> TASK ITEM:
Write out the material below again, line for line, without any images.

> GIVEN DATA:
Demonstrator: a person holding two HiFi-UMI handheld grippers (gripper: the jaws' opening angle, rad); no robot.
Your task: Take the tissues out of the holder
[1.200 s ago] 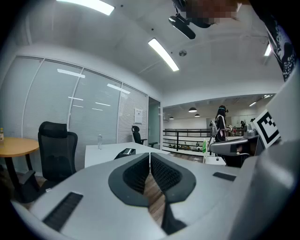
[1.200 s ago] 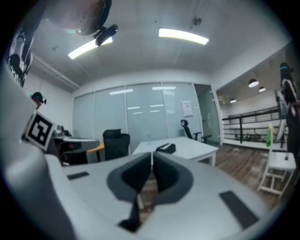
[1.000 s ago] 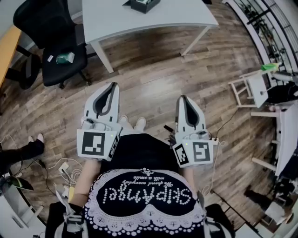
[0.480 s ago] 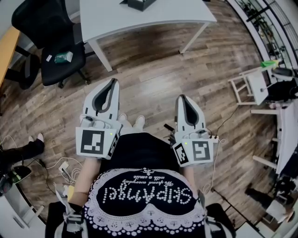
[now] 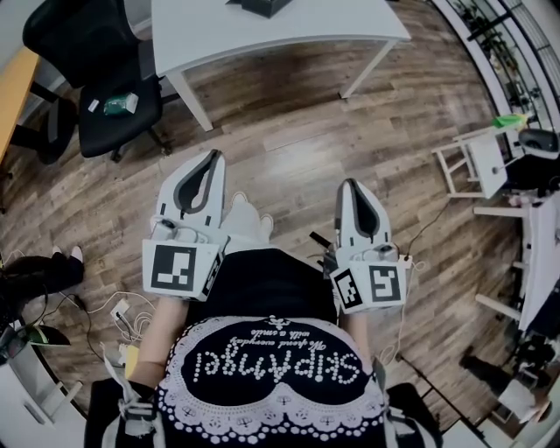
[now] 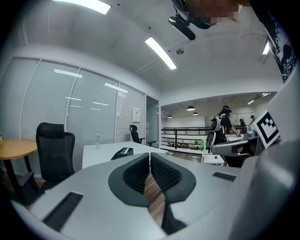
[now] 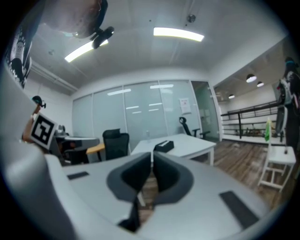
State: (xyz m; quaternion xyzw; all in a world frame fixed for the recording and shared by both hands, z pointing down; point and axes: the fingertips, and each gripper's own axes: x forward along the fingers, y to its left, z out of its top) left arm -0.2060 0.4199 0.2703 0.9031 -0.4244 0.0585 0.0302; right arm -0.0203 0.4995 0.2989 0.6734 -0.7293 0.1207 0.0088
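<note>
The tissue holder [image 5: 262,6] is a dark box on the white table [image 5: 297,33] at the top edge of the head view, partly cut off. It also shows as a small dark box in the left gripper view [image 6: 123,152] and the right gripper view [image 7: 163,146]. My left gripper [image 5: 212,158] [image 6: 150,155] and right gripper [image 5: 350,185] [image 7: 153,155] hang in front of the person's body, over the wooden floor, well short of the table. Both are shut with nothing between the jaws. No tissue is visible from here.
A black office chair [image 5: 96,79] with a small green pack [image 5: 119,105] on its seat stands left of the table, beside an orange tabletop [image 5: 13,87]. A white rack [image 5: 477,166] stands at the right. Cables [image 5: 122,315] and another person's leg [image 5: 39,273] are at the left.
One of the person's feet has stepped forward toward the table. Both grippers stay shut and nearly where they were; the right one has shifted slightly down and right.
</note>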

> SOLUTION TO THE EXERCISE:
Demonstrator: a person holding two HiFi-UMI handheld grippers (gripper: the jaws' opening angle, rad); no robot.
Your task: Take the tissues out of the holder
[1.200 s ago] 
[1.200 s ago] 
[1.000 s ago] 
[0.480 s ago] 
[now] 
[now] 
[now] 
State: (xyz m; quaternion xyzw; all in a world frame fixed for the recording and shared by both hands, z pointing down; point and axes: the fingertips, and each gripper's own axes: x forward along the fingers, y to its left, z out of its top) left arm -0.2060 0.4199 0.2703 0.9031 -0.4244 0.0585 0.0302; right arm -0.0203 0.4995 0.2989 0.6734 -0.7293 0.1207 0.0088
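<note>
The tissue holder [image 5: 262,6] is a dark box on the white table [image 5: 297,33] at the top edge of the head view, partly cut off. It also shows as a small dark box in the left gripper view [image 6: 123,152] and the right gripper view [image 7: 163,146]. My left gripper [image 5: 212,158] [image 6: 150,155] and right gripper [image 5: 350,185] [image 7: 153,155] hang in front of the person's body, over the wooden floor, well short of the table. Both are shut with nothing between the jaws. No tissue is visible from here.
A black office chair [image 5: 96,79] with a small green pack [image 5: 119,105] on its seat stands left of the table, beside an orange tabletop [image 5: 13,87]. A white rack [image 5: 477,166] stands at the right. Cables [image 5: 122,315] and another person's leg [image 5: 39,273] are at the left.
One of the person's feet has stepped forward toward the table. Both grippers stay shut and nearly where they were; the right one has shifted slightly down and right.
</note>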

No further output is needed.